What to do →
The line containing "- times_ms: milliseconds" marks the end; copy exactly all lines from the start of the material up to and including it.
* * * * * * * * *
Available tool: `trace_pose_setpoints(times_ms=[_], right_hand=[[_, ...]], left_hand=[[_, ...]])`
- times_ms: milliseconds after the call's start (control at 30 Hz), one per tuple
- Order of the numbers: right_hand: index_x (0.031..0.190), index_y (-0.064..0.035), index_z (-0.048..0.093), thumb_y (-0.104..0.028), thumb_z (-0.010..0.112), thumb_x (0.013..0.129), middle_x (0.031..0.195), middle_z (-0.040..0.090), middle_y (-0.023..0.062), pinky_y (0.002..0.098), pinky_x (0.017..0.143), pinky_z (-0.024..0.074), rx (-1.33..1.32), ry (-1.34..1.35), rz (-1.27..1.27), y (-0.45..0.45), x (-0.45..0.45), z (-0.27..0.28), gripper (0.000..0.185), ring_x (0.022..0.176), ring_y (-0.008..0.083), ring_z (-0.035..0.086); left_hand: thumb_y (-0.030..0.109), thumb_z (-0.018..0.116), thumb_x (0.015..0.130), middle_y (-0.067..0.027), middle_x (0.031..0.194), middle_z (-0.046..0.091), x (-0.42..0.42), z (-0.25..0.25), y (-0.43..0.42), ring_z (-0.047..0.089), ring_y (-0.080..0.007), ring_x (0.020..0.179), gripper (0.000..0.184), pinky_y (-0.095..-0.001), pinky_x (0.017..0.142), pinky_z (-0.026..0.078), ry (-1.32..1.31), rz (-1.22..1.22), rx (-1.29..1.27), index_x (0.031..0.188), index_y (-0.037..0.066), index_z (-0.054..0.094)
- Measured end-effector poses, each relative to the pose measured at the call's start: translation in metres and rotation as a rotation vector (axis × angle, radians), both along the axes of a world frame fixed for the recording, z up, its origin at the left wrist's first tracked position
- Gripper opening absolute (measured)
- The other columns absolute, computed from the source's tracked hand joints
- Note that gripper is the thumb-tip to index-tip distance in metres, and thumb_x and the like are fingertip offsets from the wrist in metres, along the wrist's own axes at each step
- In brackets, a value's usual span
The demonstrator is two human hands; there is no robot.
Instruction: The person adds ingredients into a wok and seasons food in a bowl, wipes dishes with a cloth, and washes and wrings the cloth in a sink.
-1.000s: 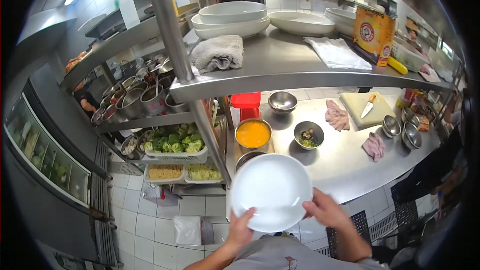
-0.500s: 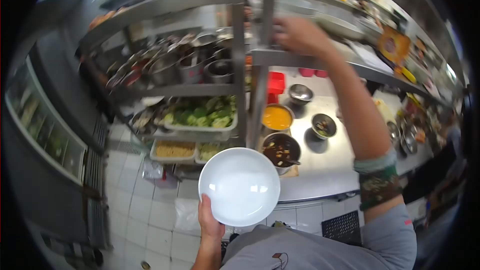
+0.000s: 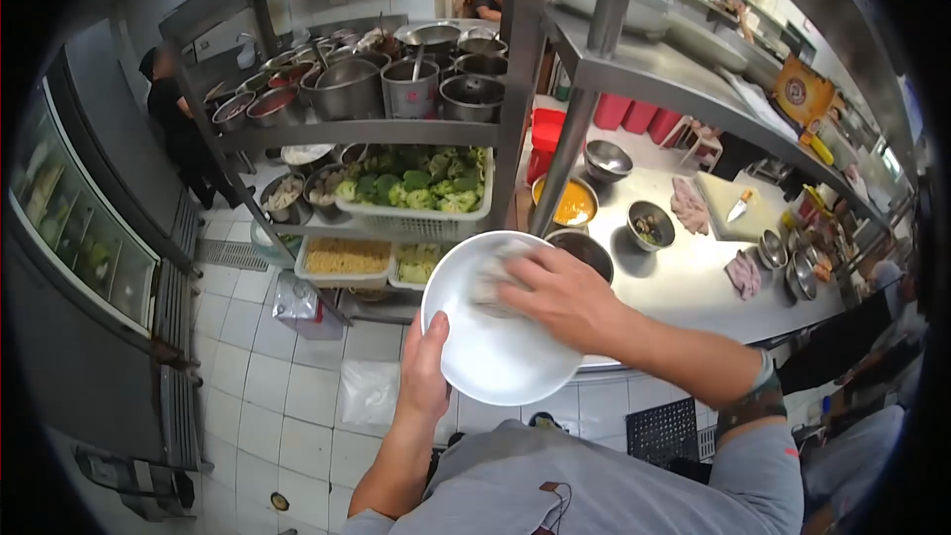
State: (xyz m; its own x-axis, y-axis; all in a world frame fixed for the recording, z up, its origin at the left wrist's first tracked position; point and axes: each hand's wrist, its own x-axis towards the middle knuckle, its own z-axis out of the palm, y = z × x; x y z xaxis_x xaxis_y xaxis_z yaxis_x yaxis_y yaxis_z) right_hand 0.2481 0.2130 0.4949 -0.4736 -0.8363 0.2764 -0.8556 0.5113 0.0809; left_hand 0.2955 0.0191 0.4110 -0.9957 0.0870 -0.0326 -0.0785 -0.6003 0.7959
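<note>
Down from the shelf [image 3: 693, 74] comes the right hand [image 3: 567, 295], and with it a pale cloth [image 3: 490, 287] that now sits on the white plate [image 3: 500, 372], bare half a second ago! Take the plate as the dial, twelve pointing away from the body: the left hand [image 3: 424, 374] has it between eight and nine o'clock, thumb over the rim, the other fingers mostly out of sight behind. In from three o'clock reaches the right hand, fingers bent over the cloth, holding it against the plate's inner face. And there's the key relation: the cloth lies just off centre toward twelve, directly under the right fingers, while the left thumb stays out at the rim, apart from it. So the right hand is the nearer one, touching! The plate is round, no long axis to speak of; the cloth's own is lost in blur. The plate hangs in the air before the torso, the steel surface [image 3: 679, 287] off toward two o'clock
</note>
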Motion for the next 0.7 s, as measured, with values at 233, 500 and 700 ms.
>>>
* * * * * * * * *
Result →
Available tool: `trace_pose_setpoints(times_ms=[_], right_hand=[[_, ...]], left_hand=[[_, ...]])`
- times_ms: milliseconds after the call's start (control at 30 Hz), one per tuple

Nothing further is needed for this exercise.